Por mais que as prefeituras enfeitem os grandes centros urbanos, São-João bom mesmo é em cidade do interior. Mas será que depois da televisão e do computador ainda existem aqueles redutos caipiras onde é possível se impregnar do espírito da festa? Certamente que não.
Não há mais agrupamentos urbanos como o que Drummond eternizou no poema “Cidadezinha qualquer”. A simplicidade dos versos e o rigor na seleção das imagens fazem dele uma pequena obra-prima. Vejam:
Casas entre bananeiras
Mulheres entre laranjeiras
Pomar, amor, cantar.
Um homem vai devagar.
Um cachorro vai devagar.
Um burro vai devagar.
Devagar... as janelas olham.
Eta vida besta, meu Deus.
O essencial da poesia é adequar a linguagem ao “conteúdo” que se quer expressar. Do ajuste entre palavras, estruturas sintáticas, recursos retóricos e o que o poema recorta do mundo depende a sua eficácia. Vejamos como essa sintonia ocorre na composição de Drummond.

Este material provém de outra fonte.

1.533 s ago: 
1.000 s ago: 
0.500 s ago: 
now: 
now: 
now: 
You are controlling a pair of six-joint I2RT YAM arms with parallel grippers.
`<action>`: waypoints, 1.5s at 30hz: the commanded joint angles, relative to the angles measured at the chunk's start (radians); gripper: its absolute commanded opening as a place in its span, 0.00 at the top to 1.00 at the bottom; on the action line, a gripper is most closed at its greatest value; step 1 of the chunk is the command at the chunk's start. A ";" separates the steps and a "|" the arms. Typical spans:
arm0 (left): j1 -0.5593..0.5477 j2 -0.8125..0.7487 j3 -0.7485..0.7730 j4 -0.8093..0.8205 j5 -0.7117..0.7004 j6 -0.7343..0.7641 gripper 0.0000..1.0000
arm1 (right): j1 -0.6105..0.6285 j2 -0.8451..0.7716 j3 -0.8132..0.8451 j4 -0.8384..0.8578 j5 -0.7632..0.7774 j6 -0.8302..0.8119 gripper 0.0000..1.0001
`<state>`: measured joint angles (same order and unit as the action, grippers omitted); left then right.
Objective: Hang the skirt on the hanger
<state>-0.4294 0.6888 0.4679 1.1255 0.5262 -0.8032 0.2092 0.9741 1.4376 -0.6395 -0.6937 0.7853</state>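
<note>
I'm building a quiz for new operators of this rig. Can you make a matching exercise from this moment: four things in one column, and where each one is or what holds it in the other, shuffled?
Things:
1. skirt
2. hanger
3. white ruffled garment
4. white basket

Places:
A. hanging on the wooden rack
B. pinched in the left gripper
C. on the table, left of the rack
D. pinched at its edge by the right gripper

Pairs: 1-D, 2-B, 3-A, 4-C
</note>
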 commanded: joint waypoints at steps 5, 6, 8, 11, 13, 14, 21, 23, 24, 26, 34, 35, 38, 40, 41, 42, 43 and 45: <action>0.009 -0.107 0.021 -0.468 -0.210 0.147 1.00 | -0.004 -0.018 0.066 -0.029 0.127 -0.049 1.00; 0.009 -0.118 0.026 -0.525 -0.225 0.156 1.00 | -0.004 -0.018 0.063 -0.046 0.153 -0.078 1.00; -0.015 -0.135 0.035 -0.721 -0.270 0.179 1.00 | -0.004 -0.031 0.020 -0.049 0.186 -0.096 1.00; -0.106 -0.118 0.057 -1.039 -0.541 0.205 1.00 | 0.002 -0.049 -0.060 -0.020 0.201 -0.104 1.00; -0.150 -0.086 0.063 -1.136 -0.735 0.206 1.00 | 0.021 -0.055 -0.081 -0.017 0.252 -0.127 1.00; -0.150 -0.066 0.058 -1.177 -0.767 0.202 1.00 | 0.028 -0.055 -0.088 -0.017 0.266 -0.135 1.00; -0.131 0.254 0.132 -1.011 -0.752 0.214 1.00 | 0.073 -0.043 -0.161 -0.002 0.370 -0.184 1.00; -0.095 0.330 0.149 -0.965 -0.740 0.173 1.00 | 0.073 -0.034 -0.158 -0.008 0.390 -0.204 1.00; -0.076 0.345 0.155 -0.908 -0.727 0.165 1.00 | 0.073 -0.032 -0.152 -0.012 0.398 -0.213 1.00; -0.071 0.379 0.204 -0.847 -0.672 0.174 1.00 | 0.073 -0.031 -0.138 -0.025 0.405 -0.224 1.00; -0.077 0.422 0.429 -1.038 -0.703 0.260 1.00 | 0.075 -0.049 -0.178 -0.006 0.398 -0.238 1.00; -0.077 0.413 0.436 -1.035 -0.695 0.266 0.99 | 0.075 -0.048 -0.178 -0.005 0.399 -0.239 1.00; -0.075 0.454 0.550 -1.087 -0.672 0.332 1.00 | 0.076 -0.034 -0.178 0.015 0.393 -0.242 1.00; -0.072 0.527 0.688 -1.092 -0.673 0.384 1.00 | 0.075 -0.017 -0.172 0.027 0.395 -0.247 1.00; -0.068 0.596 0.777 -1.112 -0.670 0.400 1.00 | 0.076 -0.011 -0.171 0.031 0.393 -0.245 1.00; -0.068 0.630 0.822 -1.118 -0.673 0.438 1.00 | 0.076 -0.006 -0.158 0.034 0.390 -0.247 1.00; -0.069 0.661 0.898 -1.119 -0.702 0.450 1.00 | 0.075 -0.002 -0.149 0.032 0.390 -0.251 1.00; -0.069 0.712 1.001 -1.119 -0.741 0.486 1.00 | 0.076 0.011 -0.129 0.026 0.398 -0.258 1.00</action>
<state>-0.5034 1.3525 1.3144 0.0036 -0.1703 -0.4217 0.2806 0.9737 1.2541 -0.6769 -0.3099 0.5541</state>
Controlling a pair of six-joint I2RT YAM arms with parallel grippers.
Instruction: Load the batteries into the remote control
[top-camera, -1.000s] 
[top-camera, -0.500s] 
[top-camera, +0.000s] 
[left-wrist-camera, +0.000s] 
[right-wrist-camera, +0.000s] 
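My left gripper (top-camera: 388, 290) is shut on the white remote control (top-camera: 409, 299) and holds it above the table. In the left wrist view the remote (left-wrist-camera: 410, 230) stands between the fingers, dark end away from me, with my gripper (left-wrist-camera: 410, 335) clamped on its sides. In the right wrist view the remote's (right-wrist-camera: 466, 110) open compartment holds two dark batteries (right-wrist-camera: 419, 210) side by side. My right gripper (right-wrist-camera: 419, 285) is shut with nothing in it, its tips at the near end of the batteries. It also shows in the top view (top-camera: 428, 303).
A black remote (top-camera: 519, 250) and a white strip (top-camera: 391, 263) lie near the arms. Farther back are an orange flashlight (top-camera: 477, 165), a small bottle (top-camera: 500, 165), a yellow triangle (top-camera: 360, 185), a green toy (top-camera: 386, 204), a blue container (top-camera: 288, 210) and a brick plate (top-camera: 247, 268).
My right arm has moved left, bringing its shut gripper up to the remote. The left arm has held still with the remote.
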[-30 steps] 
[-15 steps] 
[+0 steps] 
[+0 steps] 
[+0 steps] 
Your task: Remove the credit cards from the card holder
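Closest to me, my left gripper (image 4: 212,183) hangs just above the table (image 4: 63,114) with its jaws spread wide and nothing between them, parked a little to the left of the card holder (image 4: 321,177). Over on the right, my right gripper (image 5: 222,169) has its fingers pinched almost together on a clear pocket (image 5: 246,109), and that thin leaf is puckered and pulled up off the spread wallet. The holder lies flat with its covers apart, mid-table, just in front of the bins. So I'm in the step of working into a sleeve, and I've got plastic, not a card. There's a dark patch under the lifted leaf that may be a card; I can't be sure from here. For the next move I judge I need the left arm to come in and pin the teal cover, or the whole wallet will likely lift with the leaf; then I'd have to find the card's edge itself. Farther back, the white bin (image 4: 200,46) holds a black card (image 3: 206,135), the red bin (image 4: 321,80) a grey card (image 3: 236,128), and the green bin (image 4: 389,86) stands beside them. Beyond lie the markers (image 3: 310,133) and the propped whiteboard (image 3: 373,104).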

A primeira estrofe é composta de três versos estruturados como frases nominais. A frase nominal é aquela que se constrói sem verbo. Ora, se numa cidadezinha do interior praticamente não há movimento, nada melhor do que a supressão do elemento verbal para indicar isso. O verbo, como se sabe, é palavra que indica ação.
A estruturação nominal das frases permite outro recurso importante: ligar por meio da preposição “entre” os substantivos “casas” e “mulheres” aos consequentes “bananeiras” e “laranjeiras”. Qual o propósito do poeta com isso? Destacar a mistura que existe no interior entre o mundo da cultura e o da natureza. Quanto mais primitivo o meio, menos o homem se distingue de árvores e bichos. Mais se animaliza.
Os três primeiros versos da segunda estrofe traduzem ainda melhor essa ideia. Neles, homem, cachorro e burro nivelam-se por fazerem a mesma coisa (ir devagar).
Quem vai, vai necessariamente a algum lugar. Ou seja: comumente esse verbo é modificado por um adjunto adverbial. Ao suprimir o adjunto, o autor dá a entender que os três simplesmente marcham – sem meta, sem rumo, sem projeto.
E há o que fazer em tal cidadezinha? Nela a vida é tão modorrenta que as pessoas passam os dias nas janelas. O uso da metonímia no último verso da segunda estrofe sugere que o ato de estar ali é tão comum, que pessoas e janelas (conteúdo e continente) se confundem. Dá para representar uma pela outra.
O verso final é de uma ironia terna, que não disfarça a simpatia do poeta. Quem, sobretudo vindo do interior, não se comove com as lembranças tolas e ingênuas de uma cidadezinha assim? Em tempos de fogueiras e balões proibidos, é nela que gostaríamos de viver o São-João.